What is needed is a word-for-word copy of the lines below from the one with "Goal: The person" through the one with "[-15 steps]", both included, with every picture left out.

### Provided material
━━━━━━━━━━━━━━━━

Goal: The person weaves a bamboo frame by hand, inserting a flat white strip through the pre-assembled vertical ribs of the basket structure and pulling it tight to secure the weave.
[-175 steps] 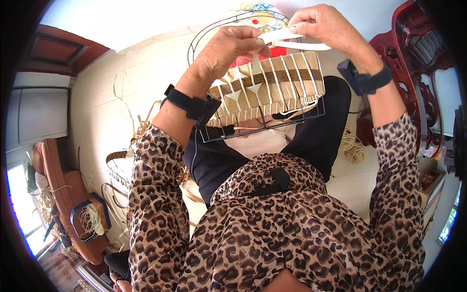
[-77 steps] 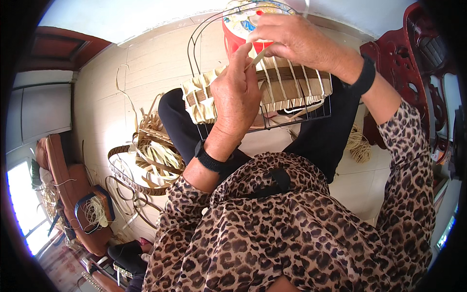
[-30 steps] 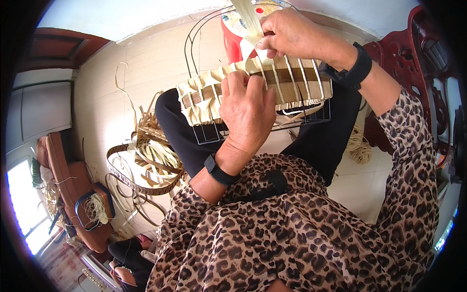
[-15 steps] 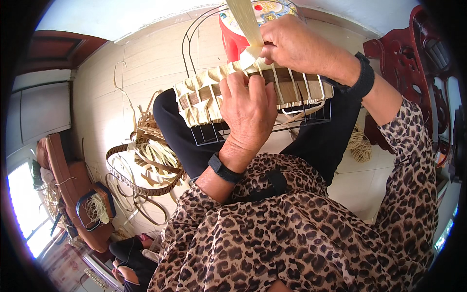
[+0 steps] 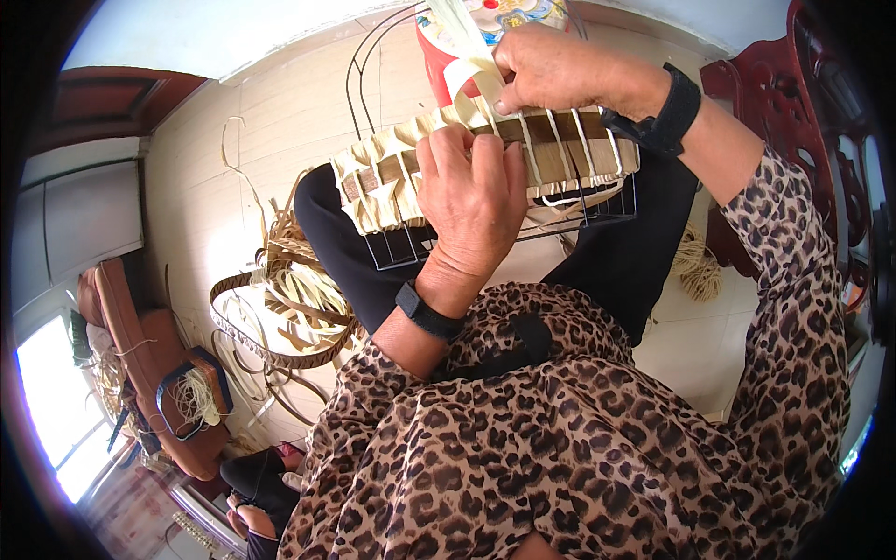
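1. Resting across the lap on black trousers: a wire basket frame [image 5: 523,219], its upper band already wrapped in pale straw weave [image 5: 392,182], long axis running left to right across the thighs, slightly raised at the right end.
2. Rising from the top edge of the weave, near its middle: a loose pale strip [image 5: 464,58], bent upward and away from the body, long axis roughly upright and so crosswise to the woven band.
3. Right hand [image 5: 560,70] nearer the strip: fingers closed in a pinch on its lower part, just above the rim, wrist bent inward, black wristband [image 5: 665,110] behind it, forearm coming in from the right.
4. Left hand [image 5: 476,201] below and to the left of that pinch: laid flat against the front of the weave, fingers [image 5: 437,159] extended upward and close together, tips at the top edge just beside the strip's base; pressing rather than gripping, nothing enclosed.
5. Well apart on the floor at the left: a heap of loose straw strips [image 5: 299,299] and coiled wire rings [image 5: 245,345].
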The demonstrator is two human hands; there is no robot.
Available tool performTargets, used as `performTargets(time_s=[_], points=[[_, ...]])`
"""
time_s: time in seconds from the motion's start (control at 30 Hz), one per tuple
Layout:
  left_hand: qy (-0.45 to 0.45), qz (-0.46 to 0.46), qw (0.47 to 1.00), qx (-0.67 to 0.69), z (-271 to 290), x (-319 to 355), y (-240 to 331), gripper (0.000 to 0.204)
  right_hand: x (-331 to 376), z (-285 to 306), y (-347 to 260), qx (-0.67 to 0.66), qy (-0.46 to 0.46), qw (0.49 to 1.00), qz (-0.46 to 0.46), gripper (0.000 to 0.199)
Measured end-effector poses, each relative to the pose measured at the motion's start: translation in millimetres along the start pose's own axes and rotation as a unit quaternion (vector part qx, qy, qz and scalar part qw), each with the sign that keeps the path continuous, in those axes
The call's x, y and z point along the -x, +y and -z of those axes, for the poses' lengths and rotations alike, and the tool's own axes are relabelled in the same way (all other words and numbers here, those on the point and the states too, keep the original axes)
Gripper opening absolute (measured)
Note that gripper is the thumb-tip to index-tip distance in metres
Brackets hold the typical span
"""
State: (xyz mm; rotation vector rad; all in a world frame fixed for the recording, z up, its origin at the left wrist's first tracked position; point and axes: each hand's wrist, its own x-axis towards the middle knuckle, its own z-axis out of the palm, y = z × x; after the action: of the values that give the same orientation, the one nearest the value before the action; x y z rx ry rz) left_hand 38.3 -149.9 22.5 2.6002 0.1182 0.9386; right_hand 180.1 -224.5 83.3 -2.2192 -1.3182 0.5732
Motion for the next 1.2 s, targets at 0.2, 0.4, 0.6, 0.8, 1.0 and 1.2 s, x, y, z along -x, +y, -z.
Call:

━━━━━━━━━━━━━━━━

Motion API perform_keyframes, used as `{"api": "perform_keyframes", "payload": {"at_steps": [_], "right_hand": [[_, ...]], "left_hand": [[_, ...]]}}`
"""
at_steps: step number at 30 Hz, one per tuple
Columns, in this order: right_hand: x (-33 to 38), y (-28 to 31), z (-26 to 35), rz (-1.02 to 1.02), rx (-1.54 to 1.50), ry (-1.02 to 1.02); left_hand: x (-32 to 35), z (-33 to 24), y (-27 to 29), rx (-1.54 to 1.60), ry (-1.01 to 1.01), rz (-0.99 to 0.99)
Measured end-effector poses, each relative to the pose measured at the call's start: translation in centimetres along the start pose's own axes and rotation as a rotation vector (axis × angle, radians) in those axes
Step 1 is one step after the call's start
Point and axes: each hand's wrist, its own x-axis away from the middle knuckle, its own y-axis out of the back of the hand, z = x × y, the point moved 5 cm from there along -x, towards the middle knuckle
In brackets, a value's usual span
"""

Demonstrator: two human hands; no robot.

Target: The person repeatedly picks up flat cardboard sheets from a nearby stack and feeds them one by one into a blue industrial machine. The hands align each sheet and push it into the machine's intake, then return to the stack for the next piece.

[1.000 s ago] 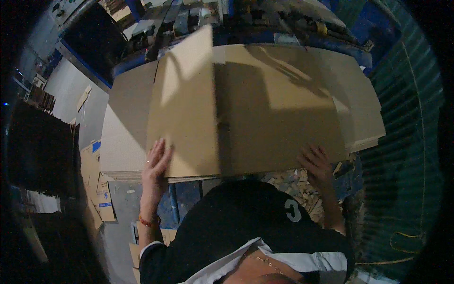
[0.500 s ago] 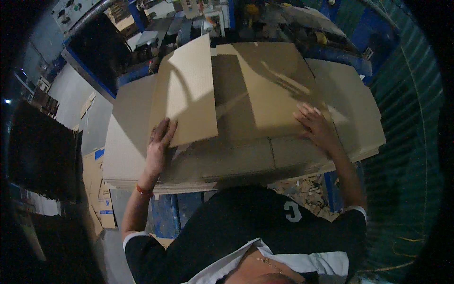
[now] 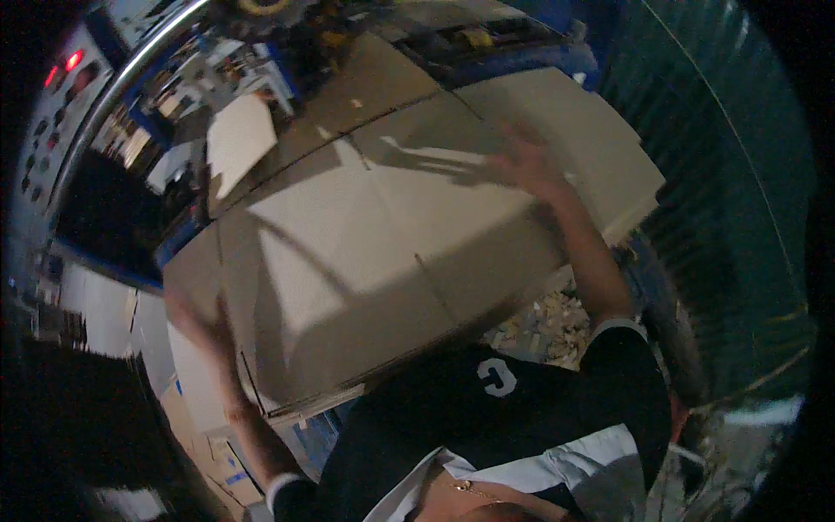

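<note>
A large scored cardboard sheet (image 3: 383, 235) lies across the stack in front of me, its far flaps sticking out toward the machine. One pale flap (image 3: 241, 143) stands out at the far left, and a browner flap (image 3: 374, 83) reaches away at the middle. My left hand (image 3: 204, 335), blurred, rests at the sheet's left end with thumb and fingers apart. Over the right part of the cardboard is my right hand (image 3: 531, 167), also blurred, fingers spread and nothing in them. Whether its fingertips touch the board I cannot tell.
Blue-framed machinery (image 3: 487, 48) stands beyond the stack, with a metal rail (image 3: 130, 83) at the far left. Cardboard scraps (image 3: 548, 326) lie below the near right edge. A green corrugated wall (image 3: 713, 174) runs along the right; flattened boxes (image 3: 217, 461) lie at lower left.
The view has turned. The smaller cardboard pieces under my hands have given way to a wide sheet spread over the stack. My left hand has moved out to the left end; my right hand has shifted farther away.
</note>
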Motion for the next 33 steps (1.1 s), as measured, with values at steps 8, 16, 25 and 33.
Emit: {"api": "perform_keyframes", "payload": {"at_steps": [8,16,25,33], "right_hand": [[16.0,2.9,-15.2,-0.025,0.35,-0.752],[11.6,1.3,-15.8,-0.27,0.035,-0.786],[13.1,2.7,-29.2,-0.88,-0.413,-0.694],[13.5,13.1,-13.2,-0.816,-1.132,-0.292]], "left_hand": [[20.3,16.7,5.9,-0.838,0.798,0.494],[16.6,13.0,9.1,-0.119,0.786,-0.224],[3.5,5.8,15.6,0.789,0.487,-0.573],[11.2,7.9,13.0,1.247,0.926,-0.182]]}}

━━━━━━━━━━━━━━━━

### Expected answer
Goal: The person weaves a bamboo frame by hand, inserting a flat white strip through the pre-assembled vertical ribs of the basket structure and pulling it tight to secure the weave.
[-175 steps] 
[-77 steps] 
[-30 steps] 
[-15 steps] 

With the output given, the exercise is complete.